---------- Source material

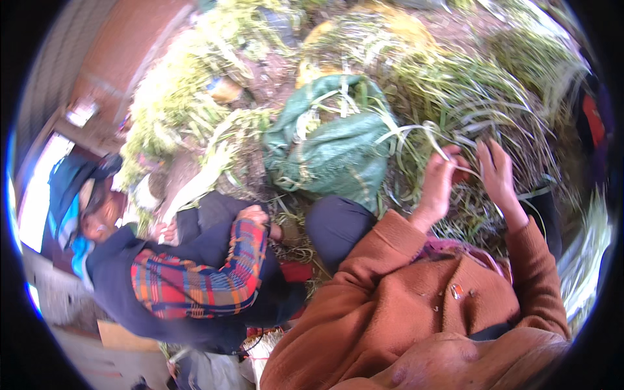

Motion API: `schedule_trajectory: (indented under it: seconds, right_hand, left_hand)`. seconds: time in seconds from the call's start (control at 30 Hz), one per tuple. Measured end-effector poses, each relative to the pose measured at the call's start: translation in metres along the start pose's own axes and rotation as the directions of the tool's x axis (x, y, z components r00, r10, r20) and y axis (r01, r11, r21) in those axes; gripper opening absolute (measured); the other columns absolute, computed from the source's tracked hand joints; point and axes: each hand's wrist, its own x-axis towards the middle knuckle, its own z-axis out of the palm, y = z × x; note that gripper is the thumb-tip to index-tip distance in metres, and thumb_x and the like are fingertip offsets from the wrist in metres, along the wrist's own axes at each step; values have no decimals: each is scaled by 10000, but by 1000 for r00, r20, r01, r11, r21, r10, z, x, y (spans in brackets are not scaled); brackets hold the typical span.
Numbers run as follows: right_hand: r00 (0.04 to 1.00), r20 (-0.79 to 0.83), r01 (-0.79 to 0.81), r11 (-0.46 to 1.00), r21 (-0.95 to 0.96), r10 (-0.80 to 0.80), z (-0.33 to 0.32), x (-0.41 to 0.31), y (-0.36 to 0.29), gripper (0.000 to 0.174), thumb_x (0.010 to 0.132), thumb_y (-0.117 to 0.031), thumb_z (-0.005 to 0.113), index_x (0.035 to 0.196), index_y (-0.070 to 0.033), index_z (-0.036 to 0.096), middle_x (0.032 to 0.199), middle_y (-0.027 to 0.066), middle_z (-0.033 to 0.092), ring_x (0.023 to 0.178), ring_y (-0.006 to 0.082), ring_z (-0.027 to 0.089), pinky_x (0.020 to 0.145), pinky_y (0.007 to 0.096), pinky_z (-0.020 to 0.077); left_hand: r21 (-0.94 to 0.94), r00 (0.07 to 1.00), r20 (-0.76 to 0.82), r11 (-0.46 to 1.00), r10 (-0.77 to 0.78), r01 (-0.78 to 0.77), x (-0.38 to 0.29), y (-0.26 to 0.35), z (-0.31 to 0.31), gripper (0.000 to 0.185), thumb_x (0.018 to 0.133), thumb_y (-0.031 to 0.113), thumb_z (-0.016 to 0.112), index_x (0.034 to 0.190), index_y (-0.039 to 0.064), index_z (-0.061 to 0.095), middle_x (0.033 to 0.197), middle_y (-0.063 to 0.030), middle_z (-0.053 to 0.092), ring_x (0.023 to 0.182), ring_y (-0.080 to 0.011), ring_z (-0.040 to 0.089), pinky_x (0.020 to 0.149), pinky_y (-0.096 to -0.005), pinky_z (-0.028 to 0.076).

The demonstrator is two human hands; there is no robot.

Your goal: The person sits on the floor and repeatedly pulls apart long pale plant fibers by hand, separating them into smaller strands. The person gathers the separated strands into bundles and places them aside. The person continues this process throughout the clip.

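Long pale green leaf strips [434, 134] hang about my two raised hands. My left hand [438, 180] pinches a whitish strand between thumb and fingers. Close by at its right, my right hand [495, 170] has its fingers bent near the strand; whether it grips anything is hard to tell. Below and beyond both hands lies a heap of long green stalks [468, 92]. A green woven sack [336, 151], its mouth open on some leaves, stands left of my left hand.
At the left a co-worker [195, 282] in a plaid-sleeved top sits beside me, holding pale stalks. More piles of green stalks [185, 97] lie across the floor, with a yellow sack [404, 24] behind. A bundle of whitish stems [265, 353] stands at the lower middle.
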Motion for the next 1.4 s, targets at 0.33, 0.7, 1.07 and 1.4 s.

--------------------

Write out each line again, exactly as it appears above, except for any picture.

#### Solution for this problem
Motion API: `schedule_trajectory: (indented under it: seconds, right_hand, left_hand)`. seconds: time in seconds from the call's start (control at 30 Hz), one per tuple. Measured end-effector poses, each relative to the pose measured at the call's start: translation in metres along the start pose's own axes and rotation as the directions of the tool's x axis (x, y, z components r00, r10, r20) and y axis (r01, r11, r21) in those axes; gripper opening absolute (measured); the other columns absolute, computed from the source's tracked hand joints; point and axes: each hand's wrist, its own x-axis towards the middle knuckle, its own z-axis out of the palm, y = z × x; note that gripper is the thumb-tip to index-tip distance in metres, and thumb_x and the like are fingertip offsets from the wrist in metres, along the wrist's own axes at each step; values have no decimals: each is scaled by 10000, but by 1000 for r00, r20, r01, r11, r21, r10, z, x, y (spans in brackets are not scaled); brackets hold the typical span.
Numbers run as follows: right_hand: r00 (0.04 to 1.00), r20 (-0.79 to 0.83), r01 (-0.79 to 0.81), r11 (-0.46 to 1.00), r21 (-0.95 to 0.96), r10 (-0.80 to 0.80), z (-0.33 to 0.32), x (-0.41 to 0.31), y (-0.36 to 0.29), gripper (0.000 to 0.174), thumb_x (0.010 to 0.132), thumb_y (-0.117 to 0.031), thumb_z (-0.005 to 0.113), index_x (0.035 to 0.196), index_y (-0.070 to 0.033), index_z (-0.036 to 0.096), middle_x (0.032 to 0.199), middle_y (-0.027 to 0.066), middle_z (-0.033 to 0.092), ring_x (0.023 to 0.178), ring_y (-0.006 to 0.082), ring_z (-0.027 to 0.089), pinky_x (0.020 to 0.145), pinky_y (0.007 to 0.096), pinky_z (-0.020 to 0.077); left_hand: r21 (-0.94 to 0.94), r00 (0.07 to 1.00), r20 (-0.76 to 0.82), r11 (-0.46 to 1.00), r10 (-0.77 to 0.78), r01 (-0.78 to 0.77), x (-0.38 to 0.29), y (-0.26 to 0.35), z (-0.31 to 0.31), gripper (0.000 to 0.185), thumb_x (0.018 to 0.133), thumb_y (-0.031 to 0.113), thumb_z (-0.016 to 0.112), index_x (0.034 to 0.190), index_y (-0.039 to 0.064), index_z (-0.061 to 0.095), middle_x (0.033 to 0.197), middle_y (-0.063 to 0.030), middle_z (-0.053 to 0.092), ring_x (0.023 to 0.182), ring_y (-0.080 to 0.011), ring_z (-0.040 to 0.089), pinky_x (0.020 to 0.149), pinky_y (-0.096 to -0.005), pinky_z (-0.028 to 0.076).

The demonstrator is two human hands; there is no robot.

Your goal: The person sits on the floor and repeatedly pulls apart long pale plant fibers by hand, separating them into smaller strands. The person gathers the separated strands into bundles and places them aside. The person continues this process throughout the clip.

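Long pale green leaf strips [434, 134] hang about my two raised hands. My left hand [438, 180] pinches a whitish strand between thumb and fingers. Close by at its right, my right hand [495, 170] has its fingers bent near the strand; whether it grips anything is hard to tell. Below and beyond both hands lies a heap of long green stalks [468, 92]. A green woven sack [336, 151], its mouth open on some leaves, stands left of my left hand.
At the left a co-worker [195, 282] in a plaid-sleeved top sits beside me, holding pale stalks. More piles of green stalks [185, 97] lie across the floor, with a yellow sack [404, 24] behind. A bundle of whitish stems [265, 353] stands at the lower middle.
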Motion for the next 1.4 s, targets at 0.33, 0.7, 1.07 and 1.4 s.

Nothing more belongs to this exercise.